### WHAT TO PRODUCE:
Extract all of the data and reproduce it precisely.

#### THE DATA

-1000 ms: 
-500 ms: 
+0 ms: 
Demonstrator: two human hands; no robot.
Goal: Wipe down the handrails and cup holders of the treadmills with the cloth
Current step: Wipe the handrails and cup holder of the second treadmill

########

### PROBLEM SOLUTION:
-1000 ms: 
-500 ms: 
+0 ms: 
Demonstrator: two human hands; no robot.
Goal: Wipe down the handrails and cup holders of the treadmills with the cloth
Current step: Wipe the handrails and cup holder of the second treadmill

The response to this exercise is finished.